Only about one-fourth of the nonbattle deaths occurring among Army personnel in 1953 were due to disease. Nonbattle injury produced just over 2,000 deaths in the year, compared to about 700 due to disease. Motor vehicle accidents accounted for nearly half of these nonbattle injury deaths. There were some 200 deaths among battle casualties admitted to medical treatment facilities. When killed in action, prisoner deaths, etc., are considered, the total
number of battle casualty deaths becomes more than 2,000. Although the fighting ceased in July, battle causes accounted for the largest number of deaths during the year. The death rate for nonbattle causes was higher in the United States than overseas, due largely to the higher rate of deaths from nonbattle injuries (146 per 100,000 in the United States, compared with 119 overseas).
Separations for Disability
Not quite 22,500 persons were separated for physical disability during 1953. Of these, nearly 20,000 were separated for nonbattle causes and about 2,500 for battle causes. The basic tables present data on age, rank and race, length of service, and specific diagnostic cause of disability separation for the disability separations reported to the Office of The Surgeon General.
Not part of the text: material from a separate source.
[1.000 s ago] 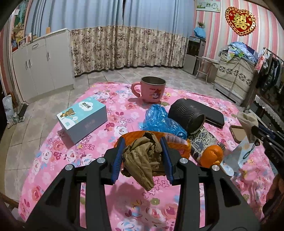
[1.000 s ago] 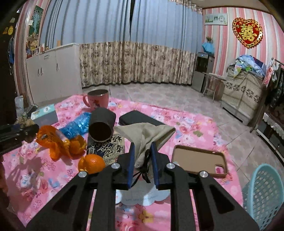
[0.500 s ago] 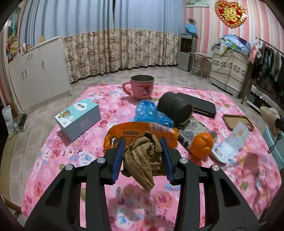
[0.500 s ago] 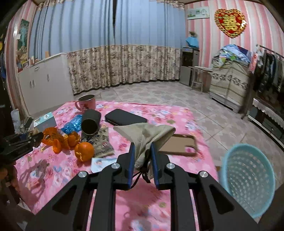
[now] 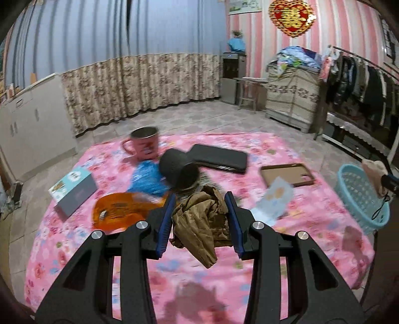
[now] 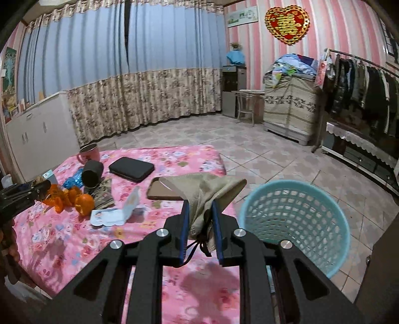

They also show that about 7,500 retirements for disability took place with two-thirds of them being permanent retirements and one-third being placements on the temporary disability retired list.
The data in this report pertaining to the health of the Army reflect the experience of a group comprising, on the average, one and one-half million persons. This population was distributed throughout many parts of the world. The population was predominantly male (99 percent) and about two-thirds of the persons were between 20 and 24 years of age. Less than 2 percent were 45 or more years of age. Negroes constituted about 15 percent of the total population; officers made up about 10 percent. The strength remained relatively stable through the period; there were roughly three-quarters of a million accessions, balanced by about the same number of separations.
The experience of this year is, of course, somewhat unique in that it represents a year in which combat occurred for a part, but not for all, of the period. This had an effect on the morbidity experienced due to nonbattle as well as to battle causes. Other events related to the fighting, e.g., the exchanges of prisoners that took place also affected the experience in this period. There were no outstanding peculiarities of the year as far as morbidity experience was concerned. Disease incidence of respiratory conditions was relatively high in comparison with recent years. Various conditions which have, from time to time, presented unusual problems of incidence (psychiatric conditions, malaria, venereal disease, infectious hepatitis, for example) were not particular problems in this year.
Other portions of this annual report present data on a number of subjects related to Medical Department activities. These include treatment provided battle casualties, medical treatment facilities workload by type of patients, Army Medical Service personnel, dental care, veterinary care, results of examinations given Selective Service registrants, and medical care provided non-Army personnel. An appendix provides information concerning sources, definitions, and methodology.